In a current Support Note, the Apple said that the update addresses a recently identified vulnerability with Java web plug-in. For those systems with Mountain Lion and OS X Lion, the Apple renovates Java for Mac and suggests that the customers ensure that they’re running the latest version of the Java 7, and then update the Java through the Java Control Panel app.
According to the Intego’s Mac Security Blog, update modifies the Xprotect component of the OS X, aka file Quarantine, to block the outdated versions of Java browser plug-in.
The minimum required version of the Apple’s Java plugin for the Snow Leopard is 13.9.7 now ( Java 6 update 51), up from the 13.9.5 (Java 6 update 45). The Apple provides its own version of Java for the Snow Leopard and has continued to launch the security update for it.

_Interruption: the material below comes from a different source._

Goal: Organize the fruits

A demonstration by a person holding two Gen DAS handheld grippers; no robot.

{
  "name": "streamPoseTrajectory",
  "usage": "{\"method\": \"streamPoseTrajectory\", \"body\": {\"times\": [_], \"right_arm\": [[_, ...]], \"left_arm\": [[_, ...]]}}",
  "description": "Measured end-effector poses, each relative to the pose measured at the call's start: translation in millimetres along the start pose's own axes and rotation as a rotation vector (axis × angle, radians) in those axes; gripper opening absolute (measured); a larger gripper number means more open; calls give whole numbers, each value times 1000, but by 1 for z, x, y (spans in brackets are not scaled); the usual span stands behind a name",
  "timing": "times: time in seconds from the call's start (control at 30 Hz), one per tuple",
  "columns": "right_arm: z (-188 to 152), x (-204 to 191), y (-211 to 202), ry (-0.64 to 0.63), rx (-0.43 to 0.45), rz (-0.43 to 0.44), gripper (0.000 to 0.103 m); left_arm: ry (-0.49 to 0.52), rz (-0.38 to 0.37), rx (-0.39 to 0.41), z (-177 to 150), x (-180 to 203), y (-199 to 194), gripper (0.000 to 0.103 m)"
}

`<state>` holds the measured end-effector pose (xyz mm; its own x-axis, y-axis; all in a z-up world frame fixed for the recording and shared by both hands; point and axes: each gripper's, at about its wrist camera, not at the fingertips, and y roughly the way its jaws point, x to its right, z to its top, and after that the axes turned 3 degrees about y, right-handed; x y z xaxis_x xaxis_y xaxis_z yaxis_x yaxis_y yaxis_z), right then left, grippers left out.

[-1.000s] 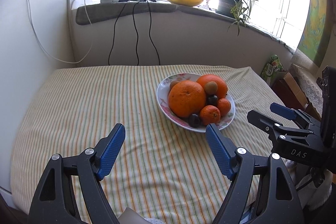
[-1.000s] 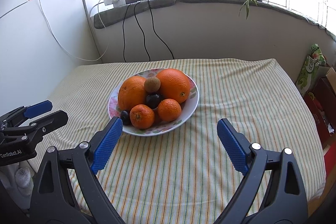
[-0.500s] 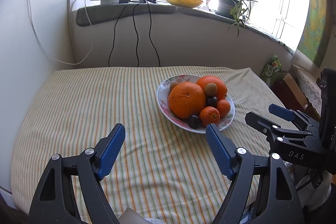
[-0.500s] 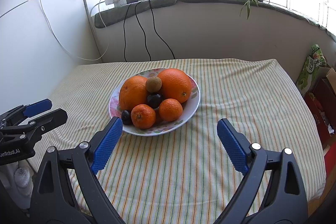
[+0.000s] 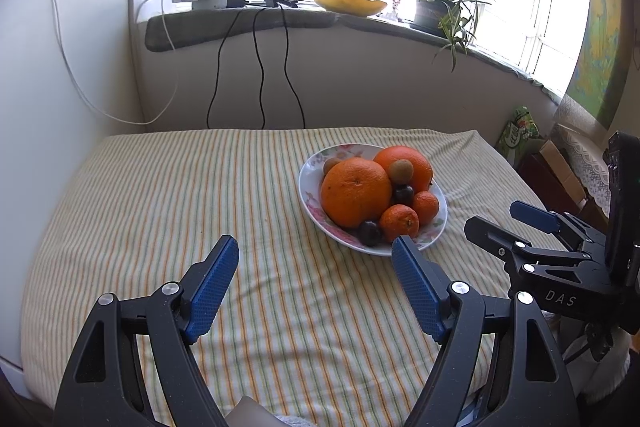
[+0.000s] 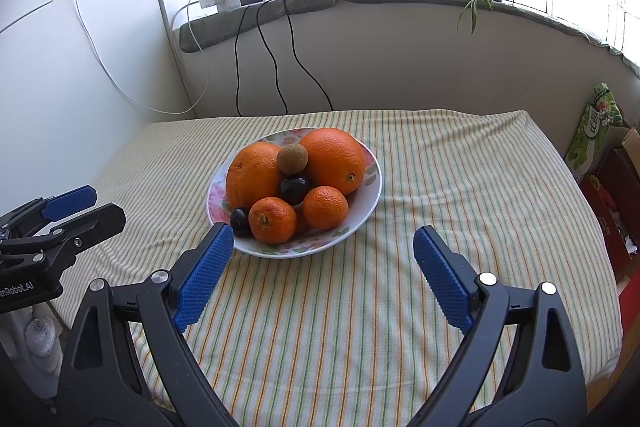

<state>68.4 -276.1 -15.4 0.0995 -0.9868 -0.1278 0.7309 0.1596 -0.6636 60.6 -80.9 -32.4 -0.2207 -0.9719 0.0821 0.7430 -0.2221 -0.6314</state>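
Fruits (image 6: 294, 183) unmoved, both claws still open

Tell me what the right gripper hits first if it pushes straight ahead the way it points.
Probably the striped tablecloth just short of the plate; the right gripper points downward, jaws open and empty. Depth is hard to judge, so it might reach the plate's near rim instead.

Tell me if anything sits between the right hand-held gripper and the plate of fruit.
Nothing visible does. The right hand-held gripper is open and empty, and only bare striped tablecloth lies between it and the plate. The left hand-held gripper is off to the side, clear of that path.
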Motion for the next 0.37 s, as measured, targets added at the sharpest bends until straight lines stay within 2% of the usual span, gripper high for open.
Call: {"method": "streamPoseTrajectory", "body": {"times": [0.37], "right_arm": [[0, 6, 5, 5, -10, 1, 94]], "left_arm": [[6, 0, -3, 0, 0, 3, 79]]}}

On Mountain Lion and Lion, the minimum version of the Apple’s Java plugin has extended from 14.7.0 (that corresponds with the Oracle’s Java 7 update 21) to 14.8.0 ( which corresponds with the Java 7 update 25). Beginning with the Lion, Apple bundles Java with the OS X; it is now 3rd party offering available from the Oracle.
Apple's best practice continues to recommend that the customers enable Java when necessary.
Ø If you want to run a Java web app then enable Java in your web browser.
Ø Limit your web browser to the websites which need Java web app. Don’t open other websites while the Java plugin is enabled.
Ø When you’re done, disable Java web plugin.